THE ART OF CHESLEY BONESTELL
by Chesley Bonestell, Ron Miller and Frederick C. Durant III
Reviewed by Steven H Silver
Chelsey Bonestell may very well be the dean of space art, just as Robert Heinlein holds a similar position in the field of science fiction authors. However, as Ron Miller and Frederick C. Durant III demonstrate, Bonestell's art was not relegated to the pages of the science fiction magazines and books. It graced the pages of astronomy magazines and texts and displays at museums. Although best known for his realistic spacescapes, Bonestell also turned his artistic attention to a variety of genres and applications.
Painting decades before humans managed to launch satellites or men into space, Bonestell managed to realistically capture the details of the alien worlds mankind would find once it broke free of Earth's gravity well. His depiction of Albategnius Crater in 1949 (p.140) almost appears to have been painted by someone who had seen photographs of the region. The panoramas he created in the 1950s for the Griffith Observatory (p.222-3) while fanciful, capture the wonder of viewing a Saturn-like planet from a nearby moon.
Bonestell's attention to detail is obvious in nearly all of his work, from his study of the Taj Mahal (p.170) which shows the intricate carving on the building to the almost photorealistic depiction of New York City following an atomic attack (p.176-7) which has an eerie similarity to the aftermath of the September 11 attacks. These works, and numerous ones like them, indicate that although best known for his depictions of space, Bonestell was just as comfortable portraying the world around him.
Although not his primary area, Bonestell did work in science fiction, and his career intersected with Heinlein's when the men came together for the making of "Destination Moon" in 1950, which is discussed in illustrated detail in the book (p63-5, et al.). His sketches, studies and conceptions of spaceships would heavily influence the look of that movie and others which would follow, as well as the image the general public would have. Even today, when space shuttles fly and everyone knows what an Saturn booster looks like, the popular image of a spaceship is the streamlined cigar with wings Bonestell so often depicted.
What is surprising to those who only known Bonestell from his astronomical work, is the sheer amount of non-astronomical work, whether illustrations of the Golden Gate Bridge (p.118) for a book discussing its construction, or an idyllic seascape at Point San Pedro (p.104). Bonestell demonstrates over and over again that he could paint scenes which did not have a preponderance of black space for their background. He fully understood the use of color and shadow, as shown in his image of St. Peter's Basilica (p.101).

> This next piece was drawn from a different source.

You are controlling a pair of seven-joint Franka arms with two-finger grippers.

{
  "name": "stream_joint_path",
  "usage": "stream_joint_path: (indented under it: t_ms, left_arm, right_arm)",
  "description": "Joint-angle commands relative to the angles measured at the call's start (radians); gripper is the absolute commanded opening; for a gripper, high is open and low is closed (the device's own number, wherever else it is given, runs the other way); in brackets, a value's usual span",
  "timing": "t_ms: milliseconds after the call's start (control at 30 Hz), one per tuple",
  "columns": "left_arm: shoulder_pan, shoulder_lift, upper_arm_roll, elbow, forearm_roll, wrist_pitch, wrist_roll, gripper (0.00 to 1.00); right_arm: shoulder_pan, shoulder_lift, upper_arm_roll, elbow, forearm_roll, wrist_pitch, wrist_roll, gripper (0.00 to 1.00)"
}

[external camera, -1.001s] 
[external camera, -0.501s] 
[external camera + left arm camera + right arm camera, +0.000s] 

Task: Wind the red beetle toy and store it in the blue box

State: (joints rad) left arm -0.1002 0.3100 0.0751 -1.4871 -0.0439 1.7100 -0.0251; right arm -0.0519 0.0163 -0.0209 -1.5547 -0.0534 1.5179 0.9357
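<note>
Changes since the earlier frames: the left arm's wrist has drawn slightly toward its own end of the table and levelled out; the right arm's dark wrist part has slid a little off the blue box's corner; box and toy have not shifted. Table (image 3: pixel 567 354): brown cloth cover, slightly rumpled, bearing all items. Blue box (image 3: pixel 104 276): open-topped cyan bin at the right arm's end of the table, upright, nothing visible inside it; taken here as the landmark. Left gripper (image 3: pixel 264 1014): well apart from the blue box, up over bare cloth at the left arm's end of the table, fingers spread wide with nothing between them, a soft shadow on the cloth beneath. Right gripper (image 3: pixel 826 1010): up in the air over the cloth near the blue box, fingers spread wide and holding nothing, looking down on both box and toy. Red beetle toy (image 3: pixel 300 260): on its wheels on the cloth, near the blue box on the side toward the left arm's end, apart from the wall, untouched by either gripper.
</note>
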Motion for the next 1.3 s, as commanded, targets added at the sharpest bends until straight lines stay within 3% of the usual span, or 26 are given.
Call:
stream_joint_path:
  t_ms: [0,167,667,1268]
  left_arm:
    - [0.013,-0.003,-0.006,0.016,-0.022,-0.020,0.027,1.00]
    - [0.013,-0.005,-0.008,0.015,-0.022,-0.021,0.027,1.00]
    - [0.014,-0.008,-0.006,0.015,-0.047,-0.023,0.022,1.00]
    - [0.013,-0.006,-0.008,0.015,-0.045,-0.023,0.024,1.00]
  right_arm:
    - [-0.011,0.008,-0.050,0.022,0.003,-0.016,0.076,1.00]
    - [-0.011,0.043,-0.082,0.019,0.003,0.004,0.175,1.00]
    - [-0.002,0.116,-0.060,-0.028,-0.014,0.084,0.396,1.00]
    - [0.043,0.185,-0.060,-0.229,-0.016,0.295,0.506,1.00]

In some way, as becomes clear from his frequent portrayals of rocket systems and nuclear attacks, Bonestell was capturing the feel of the world in which he lived. Many of his paintings date to a period when the Cold War seemed likely to heat up. The Soviets and Americans were clearly racing for supremacy in space, and these concerns made their way into his work. There is propaganda in his paintings, but it is reasonably subtle, the space scenes marveling in the shear awe of the setting and the nuclear scenes basking in the horror of the attack.
The reproductions of Bonestell's work are clear and show much detail, as one has come to expect from the excellent art books Paper Tiger has been making available at reasonable prices. Miller and Durant's text explain the world in which Bonestell lived, although his paintings represent that world even better than the text does. The reader can learn a lot from just looking at the paintings and letting the text fill in the details that can't be gleaned from Bonestell's art.